§ **What the exercise asks**
Leaving the pictures aside, transcribe the data below exactly.

Stored data Block Start

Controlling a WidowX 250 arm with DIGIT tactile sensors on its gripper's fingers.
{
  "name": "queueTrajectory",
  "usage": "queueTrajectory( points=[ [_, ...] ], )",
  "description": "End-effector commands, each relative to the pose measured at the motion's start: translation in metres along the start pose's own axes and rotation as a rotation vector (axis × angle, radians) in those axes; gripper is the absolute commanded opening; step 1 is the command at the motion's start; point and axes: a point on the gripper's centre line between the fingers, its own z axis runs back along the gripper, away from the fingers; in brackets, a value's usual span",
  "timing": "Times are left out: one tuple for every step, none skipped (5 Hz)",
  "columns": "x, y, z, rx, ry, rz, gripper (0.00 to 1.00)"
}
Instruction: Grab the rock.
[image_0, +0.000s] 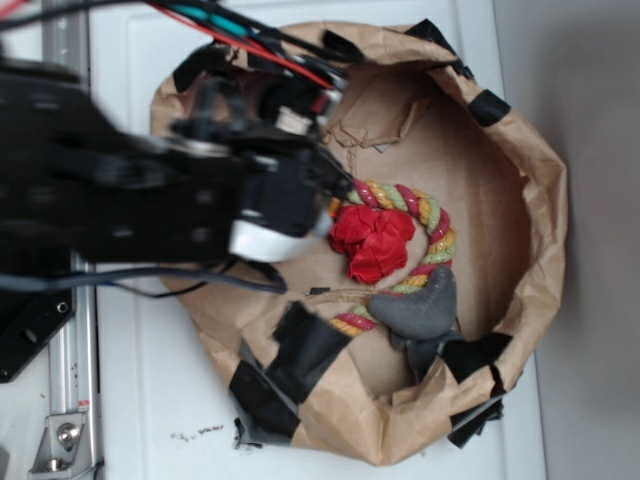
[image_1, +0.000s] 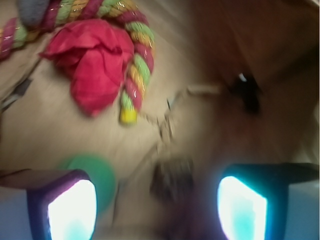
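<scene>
Paper-lined floor (image_1: 60, 135): rock (image_1: 172, 177) (blurred) lies between spread tool (image_1: 157, 210) fingers.

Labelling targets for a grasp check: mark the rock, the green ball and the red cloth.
rock (image_1: 172, 180), wrist view, middle of the dark blurred lump.
green ball (image_1: 95, 172), wrist view, visible upper part.
red cloth (image_0: 372, 240), exterior view, crumpled centre.

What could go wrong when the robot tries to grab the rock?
The green ball lies right beside the rock, close to one finger of the open pincer, so it might get nudged or pinched instead. The rock looks small and blurry in the wrist view, so the fingers may close off-center and let it slip.
</scene>
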Motion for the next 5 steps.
queueTrajectory(
  points=[
    [0.019,0.020,0.018,-0.111,-0.082,-0.004,1.00],
    [0.004,0.019,0.010,-0.132,-0.053,-0.043,1.00],
    [-0.013,0.024,0.017,-0.145,-0.081,-0.077,1.00],
    [-0.027,0.034,0.024,-0.144,-0.098,-0.106,1.00],
    [-0.029,0.034,0.022,-0.145,-0.095,-0.128,1.00]
  ],
)
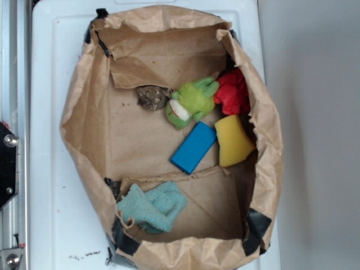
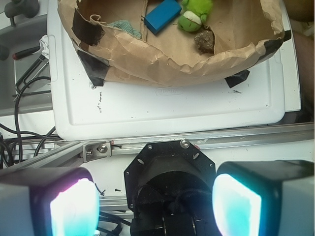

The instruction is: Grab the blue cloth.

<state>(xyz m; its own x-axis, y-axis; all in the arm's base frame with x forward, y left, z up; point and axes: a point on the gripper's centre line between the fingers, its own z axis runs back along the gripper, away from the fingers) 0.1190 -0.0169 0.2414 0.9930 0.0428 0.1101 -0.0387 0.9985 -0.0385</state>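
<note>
On top of a white plastic lid or tray [image 1: 45, 112] sits a big crumpled brown paper bag [image 1: 84, 101], cut low and spread open, corners patched with black tape [image 1: 256, 225]. Grey wall or floor off to one side, aluminium rail [image 2: 197, 140] along the tray edge, loose black cables [image 2: 19, 132] in the wrist view. Bag floor is flat brown paper with folded flaps at both ends. Blue cloth [image 1: 153, 207] lies on the flap at the near end in the exterior view, close to the taped corner: pale teal, fuzzy terry, bunched into a loose two-lobed wad, one edge up against the bag wall. From the wrist camera only a sliver of the cloth [image 2: 122, 24] shows over the bag rim. Well apart from it, mid-bag: bright blue block [image 1: 194, 147] just beside a yellow sponge [image 1: 233, 140], green plush toy [image 1: 193, 101] touching a red fabric lump [image 1: 233, 93], and a brownish crumpled lump [image 1: 152, 97] next to the plush. Gripper [image 2: 155, 206] is outside the bag, back over the rail, not touching anything; the two fingers [image 2: 74, 209] stand wide apart, pads glowing teal-white, nothing between them. Gripper not visible in the exterior view.
</note>
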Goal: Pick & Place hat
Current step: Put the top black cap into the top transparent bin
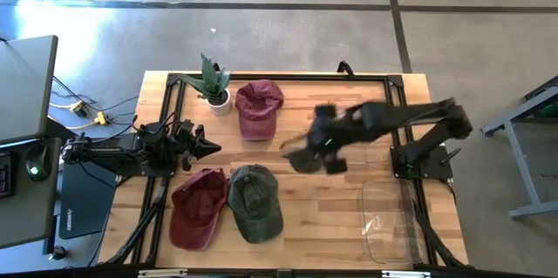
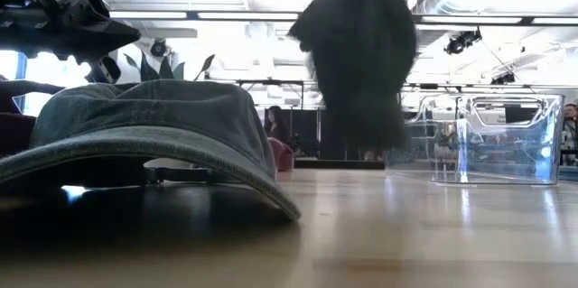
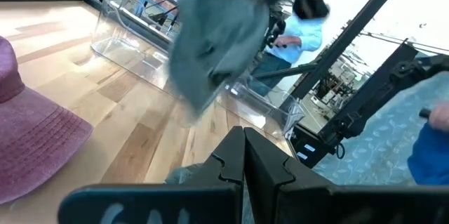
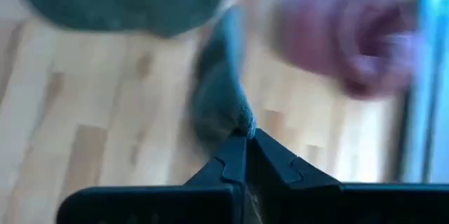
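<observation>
A dark grey hat (image 1: 307, 158) hangs limp above the tabletop (image 1: 331, 204), pinched in the right gripper (image 1: 321, 143).

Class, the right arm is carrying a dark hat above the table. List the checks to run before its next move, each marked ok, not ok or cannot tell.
1. Right gripper fingers shut on the dark grey hat: ok.
2. Hat lifted clear of the wooden table: ok.
3. Clear plastic bin free of other items: ok.
4. Hat above the bin: not ok, it hangs beside it.
5. Left gripper away from the carry path, near the table's left side: ok.
</observation>
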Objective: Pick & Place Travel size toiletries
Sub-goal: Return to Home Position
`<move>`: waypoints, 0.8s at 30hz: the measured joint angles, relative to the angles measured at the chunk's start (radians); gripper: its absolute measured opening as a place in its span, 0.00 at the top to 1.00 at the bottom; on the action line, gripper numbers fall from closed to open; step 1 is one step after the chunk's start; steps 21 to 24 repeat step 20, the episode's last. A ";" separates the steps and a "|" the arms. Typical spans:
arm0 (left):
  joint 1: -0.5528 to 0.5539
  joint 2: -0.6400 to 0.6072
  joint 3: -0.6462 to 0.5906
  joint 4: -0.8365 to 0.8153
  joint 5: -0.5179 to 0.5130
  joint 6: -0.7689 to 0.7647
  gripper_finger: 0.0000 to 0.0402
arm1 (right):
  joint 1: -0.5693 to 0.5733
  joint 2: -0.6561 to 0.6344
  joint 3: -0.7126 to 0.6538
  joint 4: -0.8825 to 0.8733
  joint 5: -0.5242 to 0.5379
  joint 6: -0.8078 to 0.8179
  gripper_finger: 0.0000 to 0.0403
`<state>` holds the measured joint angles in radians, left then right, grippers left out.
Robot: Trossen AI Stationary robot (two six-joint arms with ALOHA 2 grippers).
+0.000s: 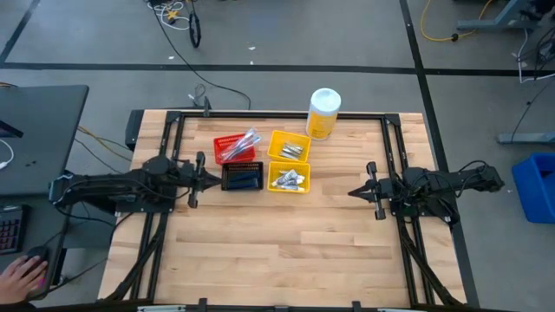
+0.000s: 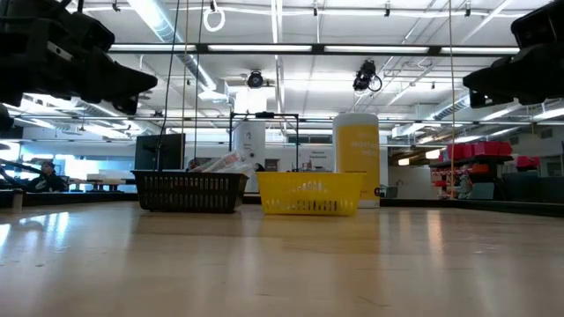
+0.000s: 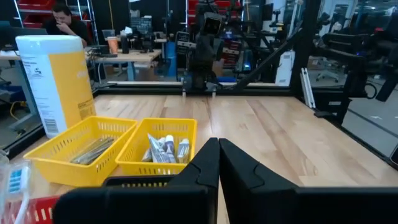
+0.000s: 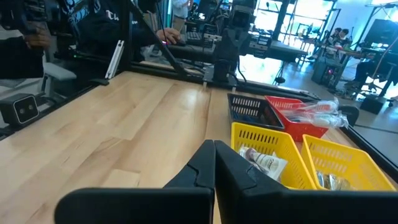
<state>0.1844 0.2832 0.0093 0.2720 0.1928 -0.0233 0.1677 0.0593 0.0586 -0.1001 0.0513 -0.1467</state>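
Four small bins stand at the table's far middle. The red bin (image 1: 237,148) holds wrapped toothbrushes (image 4: 314,112). The far yellow bin (image 1: 289,146) holds silvery items (image 3: 93,149). The near yellow bin (image 1: 289,178) holds small white tubes (image 3: 165,149). The black bin (image 1: 242,177) holds dark blue razors (image 1: 246,179). My left gripper (image 1: 217,179) is shut and empty, raised above the table at the black bin's left end. My right gripper (image 1: 351,192) is shut and empty, raised above the table to the right of the near yellow bin, pointing toward the bins.
A large yellow bottle with a white cap (image 1: 323,113) stands behind the bins at the far edge. Bare wood (image 1: 286,251) lies in front of the bins and between the arms. A person's hand (image 1: 22,277) rests on a side desk beyond the table's left edge.
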 joint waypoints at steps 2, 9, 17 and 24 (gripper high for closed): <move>0.000 -0.026 0.000 -0.027 -0.001 0.001 0.96 | 0.000 0.000 0.000 0.000 0.000 0.000 0.99; 0.000 -0.084 0.000 -0.125 -0.006 0.001 0.99 | 0.000 0.000 0.000 0.000 0.000 0.000 0.99; 0.000 -0.098 0.000 -0.155 -0.039 -0.003 0.95 | 0.000 0.000 0.000 0.000 0.000 0.000 0.99; 0.000 -0.098 0.000 -0.176 -0.041 -0.017 0.95 | 0.000 0.000 0.000 0.000 0.000 0.000 0.99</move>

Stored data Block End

§ **Task solution**
Controlling a WidowX 250 arm with DIGIT tactile sensors on its gripper's fingers.
{
  "name": "queueTrajectory",
  "usage": "queueTrajectory( points=[ [_, ...] ], )",
  "description": "End-effector commands, each relative to the pose measured at the motion's start: translation in metres along the start pose's own axes and rotation as a rotation vector (axis × angle, radians) in those axes; gripper is the absolute commanded opening; step 1 is the command at the motion's start; point and axes: a point on the gripper's centre line between the fingers, its own z axis runs back along the gripper, away from the fingers; in brackets, a value's usual span",
  "timing": "Times are left out: one tuple for every step, none skipped (5 Hz)",
  "columns": "x, y, z, rx, ry, rz, gripper (0.00 to 1.00)"
}
Instruction: Grab the rock.
[image_0, +0.000s] 
[image_1, +0.000s] 
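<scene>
Paper-lined floor (image_1: 60, 135): rock (image_1: 172, 177) (blurred) lies between spread tool (image_1: 157, 210) fingers.

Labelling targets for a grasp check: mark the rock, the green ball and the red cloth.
rock (image_1: 172, 180), wrist view, middle of the dark blurred lump.
green ball (image_1: 95, 172), wrist view, visible upper part.
red cloth (image_0: 372, 240), exterior view, crumpled centre.

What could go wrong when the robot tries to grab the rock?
The green ball lies right beside the rock, close to one finger of the open pincer, so it might get nudged or pinched instead. The rock looks small and blurry in the wrist view, so the fingers may close off-center and let it slip.
</scene>
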Motion for the next 5 steps.
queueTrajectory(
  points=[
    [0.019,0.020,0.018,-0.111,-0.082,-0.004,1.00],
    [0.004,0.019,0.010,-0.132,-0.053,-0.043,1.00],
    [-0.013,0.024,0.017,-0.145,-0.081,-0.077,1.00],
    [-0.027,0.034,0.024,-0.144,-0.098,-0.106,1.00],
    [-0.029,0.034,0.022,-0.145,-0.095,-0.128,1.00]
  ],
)

The instruction is: Grab the blue cloth.

<state>(xyz m; its own x-axis, y-axis; all in the arm's base frame with x forward, y left, z up; point and axes: a point on the gripper's centre line between the fingers, its own z axis runs back along the gripper, away from the fingers) 0.1190 -0.0169 0.2414 0.9930 0.0428 0.1101 -0.0387 0.9985 -0.0385</state>
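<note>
On top of a white plastic lid or tray [image 1: 45, 112] sits a big crumpled brown paper bag [image 1: 84, 101], cut low and spread open, corners patched with black tape [image 1: 256, 225]. Grey wall or floor off to one side, aluminium rail [image 2: 197, 140] along the tray edge, loose black cables [image 2: 19, 132] in the wrist view. Bag floor is flat brown paper with folded flaps at both ends. Blue cloth [image 1: 153, 207] lies on the flap at the near end in the exterior view, close to the taped corner: pale teal, fuzzy terry, bunched into a loose two-lobed wad, one edge up against the bag wall. From the wrist camera only a sliver of the cloth [image 2: 122, 24] shows over the bag rim. Well apart from it, mid-bag: bright blue block [image 1: 194, 147] just beside a yellow sponge [image 1: 233, 140], green plush toy [image 1: 193, 101] touching a red fabric lump [image 1: 233, 93], and a brownish crumpled lump [image 1: 152, 97] next to the plush. Gripper [image 2: 155, 206] is outside the bag, back over the rail, not touching anything; the two fingers [image 2: 74, 209] stand wide apart, pads glowing teal-white, nothing between them. Gripper not visible in the exterior view.
</note>
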Goal: Pick & Place hat
Current step: Put the top black cap into the top transparent bin
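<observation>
A dark grey hat (image 1: 307, 158) hangs limp above the tabletop (image 1: 331, 204), pinched in the right gripper (image 1: 321, 143).

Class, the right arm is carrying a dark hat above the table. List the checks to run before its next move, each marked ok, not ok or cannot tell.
1. Right gripper fingers shut on the dark grey hat: ok.
2. Hat lifted clear of the wooden table: ok.
3. Clear plastic bin free of other items: ok.
4. Hat above the bin: not ok, it hangs beside it.
5. Left gripper away from the carry path, near the table's left side: ok.
</observation>
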Objective: Pick & Place Travel size toiletries
Sub-goal: Return to Home Position
`<move>`: waypoints, 0.8s at 30hz: the measured joint angles, relative to the angles measured at the chunk's start (radians); gripper: its absolute measured opening as a place in its span, 0.00 at the top to 1.00 at the bottom; on the action line, gripper numbers fall from closed to open; step 1 is one step after the chunk's start; steps 21 to 24 repeat step 20, the episode's last. A ";" separates the steps and a "|" the arms. Typical spans:
arm0 (left):
  joint 1: -0.5528 to 0.5539
  joint 2: -0.6400 to 0.6072
  joint 3: -0.6462 to 0.5906
  joint 4: -0.8365 to 0.8153
  joint 5: -0.5179 to 0.5130
  joint 6: -0.7689 to 0.7647
  gripper_finger: 0.0000 to 0.0402
arm1 (right):
  joint 1: -0.5693 to 0.5733
  joint 2: -0.6561 to 0.6344
  joint 3: -0.7126 to 0.6538
  joint 4: -0.8825 to 0.8733
  joint 5: -0.5242 to 0.5379
  joint 6: -0.8078 to 0.8179
  gripper_finger: 0.0000 to 0.0403
`<state>` holds the measured joint angles in radians, left then right, grippers left out.
Robot: Trossen AI Stationary robot (two six-joint arms with ALOHA 2 grippers).
+0.000s: 
+0.000s: 
+0.000s: 
+0.000s: 
<state>0.1844 0.2832 0.0093 0.2720 0.1928 -0.0233 0.1677 0.0593 0.0586 -0.1001 0.0513 -0.1467</state>
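Four small bins stand at the table's far middle. The red bin (image 1: 237,148) holds wrapped toothbrushes (image 4: 314,112). The far yellow bin (image 1: 289,146) holds silvery items (image 3: 93,149). The near yellow bin (image 1: 289,178) holds small white tubes (image 3: 165,149). The black bin (image 1: 242,177) holds dark blue razors (image 1: 246,179). My left gripper (image 1: 217,179) is shut and empty, raised above the table at the black bin's left end. My right gripper (image 1: 351,192) is shut and empty, raised above the table to the right of the near yellow bin, pointing toward the bins.
A large yellow bottle with a white cap (image 1: 323,113) stands behind the bins at the far edge. Bare wood (image 1: 286,251) lies in front of the bins and between the arms. A person's hand (image 1: 22,277) rests on a side desk beyond the table's left edge.
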 joint waypoints at steps 2, 9, 17 and 24 (gripper high for closed): <move>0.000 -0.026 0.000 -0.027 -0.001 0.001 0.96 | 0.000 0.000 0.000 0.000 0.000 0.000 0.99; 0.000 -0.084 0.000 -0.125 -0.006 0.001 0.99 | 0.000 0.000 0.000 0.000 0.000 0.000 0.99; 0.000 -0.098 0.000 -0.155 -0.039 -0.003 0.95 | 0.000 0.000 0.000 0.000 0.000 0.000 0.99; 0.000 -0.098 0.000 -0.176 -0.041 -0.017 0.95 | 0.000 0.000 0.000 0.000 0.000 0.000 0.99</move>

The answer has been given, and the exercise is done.